In the various paintings Marianne makes of Héloïse, we see that the latter is teaching the former to abandon the conventions and constraints of the time to arrive at a truer form of self-expression. Love and artistic breakthrough are intertwined. In the final painting in the film we see that Héloïse has managed to assert some control over its creation as well, smuggling in an erotically-charged message to Marianne in what is otherwise a celebration of family values. There is a secret history of art created by women excluded from the canon by their gender, and this film is a celebration of, as well as a participant in, that history.

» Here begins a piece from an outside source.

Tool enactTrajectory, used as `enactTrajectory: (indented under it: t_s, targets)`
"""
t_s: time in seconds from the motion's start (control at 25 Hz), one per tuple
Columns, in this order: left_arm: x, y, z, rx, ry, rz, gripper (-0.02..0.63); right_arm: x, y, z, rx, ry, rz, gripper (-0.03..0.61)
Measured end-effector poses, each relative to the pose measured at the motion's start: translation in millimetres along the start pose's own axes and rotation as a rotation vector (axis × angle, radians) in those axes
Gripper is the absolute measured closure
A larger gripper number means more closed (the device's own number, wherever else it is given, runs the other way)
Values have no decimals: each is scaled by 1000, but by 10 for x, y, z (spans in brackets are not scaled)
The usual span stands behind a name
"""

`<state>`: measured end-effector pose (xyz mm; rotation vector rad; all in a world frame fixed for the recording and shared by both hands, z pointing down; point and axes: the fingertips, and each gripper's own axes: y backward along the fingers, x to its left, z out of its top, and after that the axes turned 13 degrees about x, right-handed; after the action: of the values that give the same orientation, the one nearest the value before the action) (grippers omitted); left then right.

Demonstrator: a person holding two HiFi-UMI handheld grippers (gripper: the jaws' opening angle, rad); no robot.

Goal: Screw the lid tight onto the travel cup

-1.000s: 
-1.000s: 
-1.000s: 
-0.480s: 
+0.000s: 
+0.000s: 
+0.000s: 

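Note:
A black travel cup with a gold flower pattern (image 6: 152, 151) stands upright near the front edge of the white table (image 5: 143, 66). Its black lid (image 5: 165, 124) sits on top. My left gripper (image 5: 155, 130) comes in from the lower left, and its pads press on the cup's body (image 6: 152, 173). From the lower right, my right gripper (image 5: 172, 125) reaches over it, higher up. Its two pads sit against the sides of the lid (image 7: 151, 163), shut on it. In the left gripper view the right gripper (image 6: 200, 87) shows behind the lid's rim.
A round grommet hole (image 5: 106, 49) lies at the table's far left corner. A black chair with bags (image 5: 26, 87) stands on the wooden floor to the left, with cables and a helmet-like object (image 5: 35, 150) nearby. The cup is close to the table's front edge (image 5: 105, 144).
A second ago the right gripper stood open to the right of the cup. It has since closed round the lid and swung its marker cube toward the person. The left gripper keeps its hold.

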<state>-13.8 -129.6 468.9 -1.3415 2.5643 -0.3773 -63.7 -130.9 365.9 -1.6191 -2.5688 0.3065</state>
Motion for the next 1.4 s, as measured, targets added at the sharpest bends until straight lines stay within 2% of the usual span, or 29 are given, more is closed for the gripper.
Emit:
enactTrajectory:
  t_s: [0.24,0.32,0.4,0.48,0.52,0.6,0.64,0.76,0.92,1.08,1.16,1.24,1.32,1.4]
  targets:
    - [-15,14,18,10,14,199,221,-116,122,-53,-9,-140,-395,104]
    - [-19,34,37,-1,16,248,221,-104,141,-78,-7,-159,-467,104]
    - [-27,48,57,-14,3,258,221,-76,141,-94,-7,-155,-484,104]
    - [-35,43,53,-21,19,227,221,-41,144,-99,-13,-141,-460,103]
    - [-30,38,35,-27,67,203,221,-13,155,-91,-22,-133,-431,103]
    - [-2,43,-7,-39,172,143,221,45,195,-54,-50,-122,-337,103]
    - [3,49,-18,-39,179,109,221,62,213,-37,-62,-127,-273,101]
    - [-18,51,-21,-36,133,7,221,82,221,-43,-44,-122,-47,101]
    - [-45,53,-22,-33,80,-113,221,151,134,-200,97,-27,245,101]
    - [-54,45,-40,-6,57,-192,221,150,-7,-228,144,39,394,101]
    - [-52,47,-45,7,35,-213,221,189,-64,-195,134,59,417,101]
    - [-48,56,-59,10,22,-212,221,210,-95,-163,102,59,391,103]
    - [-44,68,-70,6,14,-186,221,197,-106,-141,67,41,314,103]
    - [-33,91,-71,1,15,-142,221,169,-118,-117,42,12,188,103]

Sciamma is constantly prodding at the inequities of the past. Héloïse's sister committed suicide, perhaps to avoid her fate of being married off to a man she doesn't know, but that means Héloïse must take her place. Marianne questions the freedom Héloïse found in the convent, but it had a library and music, and she felt she was treated as an equal. Men are almost literally peripheral to the film, appearing taciturn and stony-faced to transport Marianne to the island at the beginning (in a scene heavily redolent of The Piano) and take her away again at the end. There are no men at the fete, and the servant relies solely on the company of women to get an abortion. The father isn't mentioned but is probably the previous painter – a failure as well as a source of obstacles and problems. Héloïse's mother is complicit in the patriarchal system (for understandable reasons – there are always trade-offs in life). She must also be removed for the romance to blossom. The radical implication is that only in supportive women-only spaces are women allowed to love and create freely. A throwaway scene in which Héloïse chops up some giant phallic-looking mushrooms for the stewpot might be the film's final word on this.